Net profit was $106,000 for the six months ended Jan. 31, sliding from $4.7 million in the same period a year earlier, the Auckland-based company said in a statement. Overall revenue tumbled 17 percent to $128 million, driven by a 19 percent decline in Australian sales, its largest market, and the impact of the high New Zealand dollar against the Australian dollar.
Chief executive Di Humphries was downbeat about the immediately outlook, saying trading would "remain challenging" as it spent more on promotions and contended with a strong currency. The company expected there to be a more "downside risk than upside potential for earnings" for the remainder of the year, she said, without being specific.
The shares dropped 13 percent to 59 cents, near the lowest in more than two years, and have fallen 51 percent over the past 12 months.
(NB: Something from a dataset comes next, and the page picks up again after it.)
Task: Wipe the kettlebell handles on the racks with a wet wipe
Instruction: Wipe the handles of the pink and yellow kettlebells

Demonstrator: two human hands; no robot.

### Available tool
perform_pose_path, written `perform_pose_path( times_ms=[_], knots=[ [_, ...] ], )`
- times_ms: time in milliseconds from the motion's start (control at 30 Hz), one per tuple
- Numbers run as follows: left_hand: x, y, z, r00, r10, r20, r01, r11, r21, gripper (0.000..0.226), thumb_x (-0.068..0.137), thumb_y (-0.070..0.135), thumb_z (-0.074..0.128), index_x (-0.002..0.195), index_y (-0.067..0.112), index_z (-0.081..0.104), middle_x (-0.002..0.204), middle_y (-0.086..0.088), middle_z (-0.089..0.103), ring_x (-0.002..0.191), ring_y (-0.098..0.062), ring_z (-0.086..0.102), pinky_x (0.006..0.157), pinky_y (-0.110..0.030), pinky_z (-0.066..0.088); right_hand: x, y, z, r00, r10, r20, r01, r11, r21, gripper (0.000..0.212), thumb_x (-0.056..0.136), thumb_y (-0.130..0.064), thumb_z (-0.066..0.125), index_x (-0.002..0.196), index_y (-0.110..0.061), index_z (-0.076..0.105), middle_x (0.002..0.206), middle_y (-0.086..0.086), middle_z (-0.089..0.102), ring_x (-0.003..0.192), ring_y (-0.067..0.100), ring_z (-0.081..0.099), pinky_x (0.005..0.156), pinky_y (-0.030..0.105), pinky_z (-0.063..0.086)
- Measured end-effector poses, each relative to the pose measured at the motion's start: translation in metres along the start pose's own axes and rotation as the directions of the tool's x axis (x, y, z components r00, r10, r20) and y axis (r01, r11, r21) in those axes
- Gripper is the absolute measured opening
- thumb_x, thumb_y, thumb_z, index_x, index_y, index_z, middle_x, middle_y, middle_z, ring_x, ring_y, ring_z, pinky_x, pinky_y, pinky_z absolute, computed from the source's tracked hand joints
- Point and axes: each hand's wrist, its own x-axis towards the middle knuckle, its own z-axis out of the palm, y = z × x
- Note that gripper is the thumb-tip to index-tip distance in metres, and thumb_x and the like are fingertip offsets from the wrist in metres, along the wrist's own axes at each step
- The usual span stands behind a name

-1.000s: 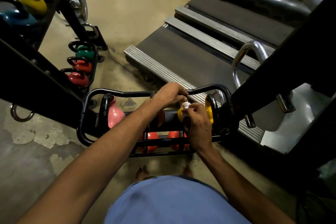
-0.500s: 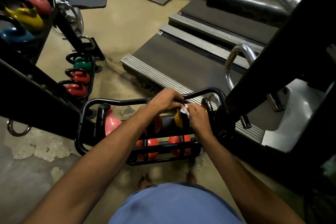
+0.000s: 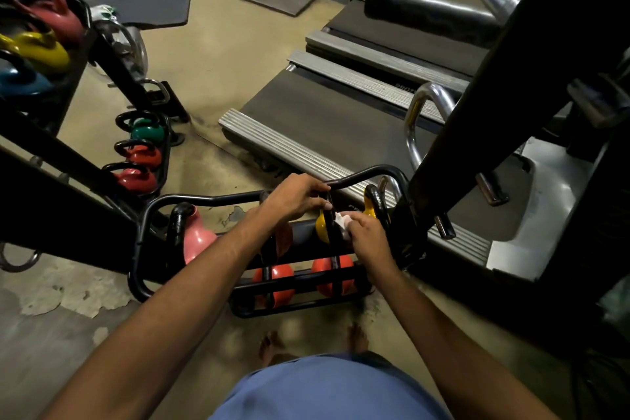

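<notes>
A low black tube rack (image 3: 143, 249) stands in front of me with kettlebells in it. My right hand (image 3: 366, 238) pinches a white wet wipe (image 3: 342, 221) against the black handle of a yellow kettlebell (image 3: 321, 226). My left hand (image 3: 296, 196) grips the rack's top bar just left of that handle. A second yellow kettlebell (image 3: 370, 206) sits to the right, a pink one (image 3: 197, 238) to the left, and two orange ones (image 3: 274, 283) on the lower tier.
A second rack at the left holds green (image 3: 146, 131) and red kettlebells (image 3: 138, 177); a taller shelf (image 3: 34, 48) carries pink, yellow and blue ones. Treadmills (image 3: 327, 126) lie beyond the rack. A thick black machine post (image 3: 477, 106) rises at the right. My bare feet stand near the rack.
My right hand with the wipe has slid up the yellow kettlebell's handle, then slightly down again. The left hand stays on the top bar. My head has tilted, shifting the view.
</notes>
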Motion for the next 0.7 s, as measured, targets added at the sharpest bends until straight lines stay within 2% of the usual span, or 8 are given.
perform_pose_path(
  times_ms=[100, 200, 300, 367, 433, 500, 567, 700],
  knots=[
    [0.001, -0.002, 0.001, 1.000, 0.020, -0.008, -0.020, 1.000, -0.002, 0.048, 0.086, 0.035, 0.081, 0.131, 0.020, 0.071, 0.124, -0.004, 0.074, 0.117, -0.016, 0.067, 0.102, -0.038, 0.052, 0.024, -0.008, 0.000, 1.000, 0.020, 0.017, -0.021, 0.999, 0.028, 0.024, 0.081, -0.028, 0.055, 0.086, -0.029, 0.079, 0.083, 0.002, 0.076, 0.084, 0.024, 0.072, 0.083, 0.058, 0.059],
    [0.001, -0.005, 0.001, 0.999, 0.023, -0.023, -0.023, 1.000, -0.013, 0.042, 0.088, 0.029, 0.080, 0.128, 0.018, 0.073, 0.120, -0.004, 0.076, 0.114, -0.016, 0.069, 0.100, -0.036, 0.053, 0.012, -0.018, 0.003, 0.963, -0.234, -0.132, 0.201, 0.954, -0.223, 0.007, 0.092, -0.028, 0.067, 0.093, -0.024, 0.072, 0.084, -0.006, 0.072, 0.080, 0.011, 0.069, 0.074, 0.036, 0.058],
    [0.000, -0.004, 0.002, 1.000, 0.008, -0.023, -0.009, 0.999, -0.034, 0.042, 0.090, 0.029, 0.080, 0.130, 0.019, 0.073, 0.120, -0.003, 0.076, 0.113, -0.014, 0.069, 0.101, -0.034, 0.053, -0.006, -0.006, 0.007, 0.815, -0.575, -0.071, 0.477, 0.736, -0.481, 0.005, 0.094, -0.022, 0.068, 0.099, -0.022, 0.066, 0.092, -0.004, 0.063, 0.078, 0.014, 0.060, 0.063, 0.032, 0.048],
    [-0.001, -0.003, 0.003, 1.000, -0.008, -0.024, 0.007, 0.999, -0.054, 0.044, 0.088, 0.029, 0.081, 0.131, 0.020, 0.072, 0.120, -0.002, 0.076, 0.113, -0.012, 0.069, 0.102, -0.032, 0.052, -0.012, 0.005, 0.010, 0.754, -0.654, 0.064, 0.540, 0.561, -0.627, 0.013, 0.096, -0.020, 0.063, 0.109, -0.021, 0.064, 0.100, -0.001, 0.057, 0.082, 0.015, 0.056, 0.062, 0.029, 0.046],
    [-0.002, -0.002, 0.003, 1.000, -0.018, -0.022, 0.016, 0.997, -0.070, 0.048, 0.085, 0.032, 0.083, 0.131, 0.021, 0.072, 0.122, -0.001, 0.075, 0.115, -0.010, 0.068, 0.103, -0.030, 0.051, -0.015, 0.010, 0.010, 0.731, -0.674, 0.106, 0.564, 0.510, -0.650, 0.017, 0.098, -0.019, 0.055, 0.112, -0.019, 0.062, 0.103, 0.001, 0.055, 0.085, 0.016, 0.054, 0.063, 0.029, 0.045],
    [-0.003, -0.001, 0.003, 0.999, -0.031, -0.025, 0.029, 0.997, -0.078, 0.049, 0.084, 0.034, 0.084, 0.130, 0.023, 0.072, 0.123, 0.000, 0.075, 0.116, -0.010, 0.067, 0.103, -0.030, 0.051, -0.017, 0.013, 0.009, 0.755, -0.654, 0.041, 0.555, 0.604, -0.573, 0.012, 0.096, -0.018, 0.058, 0.107, -0.017, 0.063, 0.102, 0.000, 0.057, 0.085, 0.015, 0.055, 0.066, 0.029, 0.046],
    [-0.005, 0.000, 0.002, 0.999, -0.038, -0.034, 0.035, 0.996, -0.077, 0.048, 0.084, 0.033, 0.084, 0.130, 0.023, 0.072, 0.124, -0.001, 0.075, 0.117, -0.012, 0.067, 0.102, -0.029, 0.050, -0.021, 0.014, 0.008, 0.819, -0.568, -0.082, 0.491, 0.767, -0.413, 0.007, 0.095, -0.017, 0.065, 0.102, -0.017, 0.066, 0.098, -0.004, 0.063, 0.086, 0.010, 0.059, 0.071, 0.026, 0.048],
    [-0.008, 0.004, 0.002, 0.998, -0.041, -0.041, 0.039, 0.997, -0.062, 0.048, 0.086, 0.032, 0.082, 0.132, 0.022, 0.071, 0.129, -0.001, 0.072, 0.121, -0.014, 0.065, 0.102, -0.028, 0.048, -0.007, 0.007, 0.004, 0.963, -0.224, -0.150, 0.203, 0.969, -0.141, 0.013, 0.099, -0.023, 0.063, 0.103, -0.019, 0.074, 0.090, -0.006, 0.071, 0.085, 0.009, 0.066, 0.068, 0.017, 0.048]
  ],
)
Last November the company told shareholders at their annual meeting that sales in the first four months of the year were "materially impacted" by the August Australian federal election, while New Zealand's trading conditions remained challenging with heavy discounting. Pumpkin Patch also suffered disruptions to its supply chain after two suppliers failed and major flooding in China left inventory short ahead of Christmas.
New Zealand sales fell 14 percent to $24.1 million and international sales declined 4 percent to $20.9 million, which the company said reflected soft conditions in Ireland.
Sales through its international websites rose 34 percent, it said without giving details. Online sales in Australasia were affected by the supply chain disruptions. Online sales are greater than the retailer garners from its New Zealand stores.
"While heavy discounting continues in the Australian and New Zealand markets, Pumpkin Patch is seen as premium brand internationally," Humphries said. "Given some of the international relationships we are developing and the opportunities that are out there for us, I expect to see some decent earnings growth from our international business unit over the next few years."
The company has gone through a period of reorganisation, reviewing operational and central support costs. Net profit before recognising those reorganisation costs, which includes losses from discontinued operations, was $1.3 million, down from $6.5 million in the previous comparable period.